Esta novena edición ha supuesto el retorno de la sede al primero de sus anfitriones, los EE. UU., que en 1994 convocó el entonces presidente Bill Clinton con el propósito de fijar un encuentro periódico entre los gobernantes, políticos, empresarios, organizaciones de la sociedad civil y demás líderes representativos del continente, para identificar los principales desafíos de los pueblos de América, proponer soluciones y procurar su integración.

Desde su gestación se acordó que concurrirían los delegados de las naciones de Norteamérica, Suramérica, Centroamérica y el Caribe que respetaran la democracia, las libertades fundamentales y la libre empresa.

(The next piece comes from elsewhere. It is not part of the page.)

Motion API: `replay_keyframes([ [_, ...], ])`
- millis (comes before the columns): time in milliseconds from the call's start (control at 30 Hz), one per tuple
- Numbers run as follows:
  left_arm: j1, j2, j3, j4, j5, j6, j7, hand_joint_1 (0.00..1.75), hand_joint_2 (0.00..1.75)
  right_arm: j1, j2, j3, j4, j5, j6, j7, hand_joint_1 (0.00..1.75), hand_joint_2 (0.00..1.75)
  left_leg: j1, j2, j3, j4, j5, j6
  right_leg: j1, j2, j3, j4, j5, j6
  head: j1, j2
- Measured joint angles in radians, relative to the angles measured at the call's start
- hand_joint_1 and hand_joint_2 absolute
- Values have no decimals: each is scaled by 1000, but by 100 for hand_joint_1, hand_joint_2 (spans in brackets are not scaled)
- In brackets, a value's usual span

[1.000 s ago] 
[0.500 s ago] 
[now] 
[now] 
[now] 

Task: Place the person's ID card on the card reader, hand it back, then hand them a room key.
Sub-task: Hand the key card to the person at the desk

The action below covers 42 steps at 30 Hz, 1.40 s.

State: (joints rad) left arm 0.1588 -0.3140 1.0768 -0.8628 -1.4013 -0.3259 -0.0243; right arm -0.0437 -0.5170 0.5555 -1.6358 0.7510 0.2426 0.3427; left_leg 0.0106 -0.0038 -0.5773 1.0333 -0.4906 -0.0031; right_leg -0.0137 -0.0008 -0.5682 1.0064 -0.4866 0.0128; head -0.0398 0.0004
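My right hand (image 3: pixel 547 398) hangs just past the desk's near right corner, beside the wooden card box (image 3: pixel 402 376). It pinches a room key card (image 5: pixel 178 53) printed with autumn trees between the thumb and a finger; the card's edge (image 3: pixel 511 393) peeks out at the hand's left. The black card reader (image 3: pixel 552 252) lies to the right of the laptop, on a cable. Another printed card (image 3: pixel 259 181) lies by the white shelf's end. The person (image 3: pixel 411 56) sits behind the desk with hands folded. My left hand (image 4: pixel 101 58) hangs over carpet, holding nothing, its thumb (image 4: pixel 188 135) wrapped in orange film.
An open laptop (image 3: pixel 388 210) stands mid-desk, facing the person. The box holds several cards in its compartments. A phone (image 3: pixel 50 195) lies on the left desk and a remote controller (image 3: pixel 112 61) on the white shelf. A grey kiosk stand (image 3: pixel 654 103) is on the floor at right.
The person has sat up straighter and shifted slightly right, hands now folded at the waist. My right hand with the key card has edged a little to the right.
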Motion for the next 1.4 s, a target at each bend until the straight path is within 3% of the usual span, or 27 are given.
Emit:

Sin embargo, con el paso de los años países señalados como coartadores de las libertades individuales fueron invitados precisamente por la naturaleza rotatoria de los encuentros, que al ser organizados en países distintos a EE. UU., interpretaron, como lo ha hecho México este año, que no podía haber cumbre continental si no asistían los gobiernos de todas las naciones de las Américas.

La espera sobre si el país anfitrión invitaría a los mandatarios de Cuba, Venezuela y Nicaragua terminó ayer, con la confirmación de la negativa, lo que provocó la declaración del presidente de México, Andrés López Obrador, de su no asistencia, sino la del canciller, a manera de protesta por esa exclusión, y ante la necesidad de cambiar la política de EE. UU. de “...querer dominar sin razón alguna, el no respetar la soberanía de los países, la independencia de cada país”.

No la ha tenido fácil el presidente Biden, a quien le había tocado hacer esfuerzos diplomáticos para convencer al presidente de Brasil de que asistiera, quien se había negado por su bronca con los demócratas.

De manera que arrancó la estresada Cumbre sin la participación del más importante socio comercial de EE. UU. en Latinoamérica, y todo esto justo cuando la administración Biden se comienza a acercar a Nicolás Maduro y da pasos de apertura hacia Cuba dentro de la nueva estrategia para bajar la influencia de Rusia en su patio trasero y avanzar en alternativas para capotear la crisis energética global, que está provocando la invasión de Ucrania.

A estas alturas se confirma la vieja división geopolítica del continente, con dos visiones del concepto de respeto a la soberanía de las naciones: aquella en que no importa el régimen y quién lo encabeza, y la que sólo se refiere a las sociedades abiertas que propugnan por las libertades individuales y elecciones periódicas con participación de fuerzas opositoras.